Given the severe side effects, high drug resistance, and limited survival benefits of conventional therapies, there is an urgent need to explore more precise, efficient, and less toxic treatment modalities. Targeted drug delivery systems—capable of specifically accumulating at tumor sites while reducing off-target toxicity—offer new hope for addressing PC’s diagnostic and therapeutic challenges and improving patient outcomes [13,14]. These systems are categorized into passive and active targeting: passive targeting relies on the high permeability of tumor vasculature and lack of lymphatic drainage, allowing nanocarriers to accumulate at tumor sites via passive accumulation. A typical passive targeting formulation, nano-liposome irinotecan (nal-IRI) [15], has been clinically used for PC treatment: The US FDA approved a first-line treatment regimen for metastatic pancreatic adenocarcinoma in May 2024: the NALIRIFOX regimen, which combines nano-liposome irinotecan (nal-IRI) with oxaliplatin, fluorouracil, and calcium folinic acid [16]. Compared to traditional irinotecan, nal-IRI shows superior efficacy (prolonged median overall survival in the NAPOLI-1 trial) [17], lower toxicity, and optimized pharmacokinetics; its combination regimen also outperforms Tegio monotherapy in second-line treatment [18]. Beyond liposomes, passive targeting carriers such as carbon nanotubes (CNTs), exosomes (EXOs), polymeric micelles (PMs), and nanocrystals (NCs) further leverage PC’s unique microenvironment (e.g., EPR effect) to enhance drug precision and reduce toxicity [19,20]. Active targeting, by contrast, achieves precise delivery via ligand-receptor binding to overexpressed molecules on PC cells.

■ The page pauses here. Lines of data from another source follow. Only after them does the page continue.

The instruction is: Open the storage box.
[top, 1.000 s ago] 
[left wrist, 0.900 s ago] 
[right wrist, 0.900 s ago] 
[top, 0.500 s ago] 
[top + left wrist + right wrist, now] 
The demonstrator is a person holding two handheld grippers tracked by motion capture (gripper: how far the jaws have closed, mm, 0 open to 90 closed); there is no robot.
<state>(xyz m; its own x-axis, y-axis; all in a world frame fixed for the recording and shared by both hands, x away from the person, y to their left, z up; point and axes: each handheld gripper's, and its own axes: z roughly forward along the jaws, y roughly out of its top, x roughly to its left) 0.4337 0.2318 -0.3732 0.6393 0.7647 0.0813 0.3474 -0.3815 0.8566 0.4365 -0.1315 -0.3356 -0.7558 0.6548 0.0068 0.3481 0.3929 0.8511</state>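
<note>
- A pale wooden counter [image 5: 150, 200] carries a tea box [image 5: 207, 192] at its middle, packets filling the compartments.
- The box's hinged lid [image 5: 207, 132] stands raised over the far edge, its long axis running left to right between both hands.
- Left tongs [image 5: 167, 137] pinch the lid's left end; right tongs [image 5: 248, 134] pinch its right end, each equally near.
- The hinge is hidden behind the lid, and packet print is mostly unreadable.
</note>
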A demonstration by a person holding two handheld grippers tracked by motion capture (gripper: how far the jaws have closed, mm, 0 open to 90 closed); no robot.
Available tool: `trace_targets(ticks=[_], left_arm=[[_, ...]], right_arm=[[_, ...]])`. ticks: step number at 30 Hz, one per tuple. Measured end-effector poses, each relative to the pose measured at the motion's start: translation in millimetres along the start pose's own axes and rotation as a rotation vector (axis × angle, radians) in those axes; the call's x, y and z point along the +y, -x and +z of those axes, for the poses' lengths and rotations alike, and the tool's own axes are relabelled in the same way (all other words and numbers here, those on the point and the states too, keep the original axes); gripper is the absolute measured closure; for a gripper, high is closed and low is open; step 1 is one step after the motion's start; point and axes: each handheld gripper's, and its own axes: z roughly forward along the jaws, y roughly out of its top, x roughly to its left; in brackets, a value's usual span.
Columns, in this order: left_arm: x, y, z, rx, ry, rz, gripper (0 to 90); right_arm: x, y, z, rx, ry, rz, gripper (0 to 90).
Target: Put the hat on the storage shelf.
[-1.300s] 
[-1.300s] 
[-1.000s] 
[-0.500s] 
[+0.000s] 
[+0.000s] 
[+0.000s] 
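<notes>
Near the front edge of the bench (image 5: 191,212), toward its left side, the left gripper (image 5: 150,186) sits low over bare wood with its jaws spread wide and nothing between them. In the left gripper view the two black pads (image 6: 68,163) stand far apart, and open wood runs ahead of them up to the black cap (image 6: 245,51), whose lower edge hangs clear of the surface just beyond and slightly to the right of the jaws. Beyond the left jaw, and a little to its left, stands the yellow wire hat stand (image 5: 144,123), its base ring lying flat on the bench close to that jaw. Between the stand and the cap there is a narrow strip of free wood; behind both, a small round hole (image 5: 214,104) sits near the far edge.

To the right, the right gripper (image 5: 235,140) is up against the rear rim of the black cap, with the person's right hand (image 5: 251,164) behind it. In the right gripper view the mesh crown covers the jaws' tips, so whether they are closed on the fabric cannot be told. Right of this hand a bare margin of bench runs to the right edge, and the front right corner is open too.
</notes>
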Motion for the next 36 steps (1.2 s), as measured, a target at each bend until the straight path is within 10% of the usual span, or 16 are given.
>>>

To provide researchers with a comprehensive understanding of the design of active targeting systems for PC and to promote the development and clinical translation of novel targeted drug delivery systems for PC, this review focuses on the design strategies of active targeted drug delivery systems for PC—on the basis of introducing passive targeting carriers and their clinical applications. The review covers therapeutic agents for PC, drug carriers for PC, overexpressed antigens and receptors in PC, as well as antibodies and ligands used to mediate active targeting of PC cells.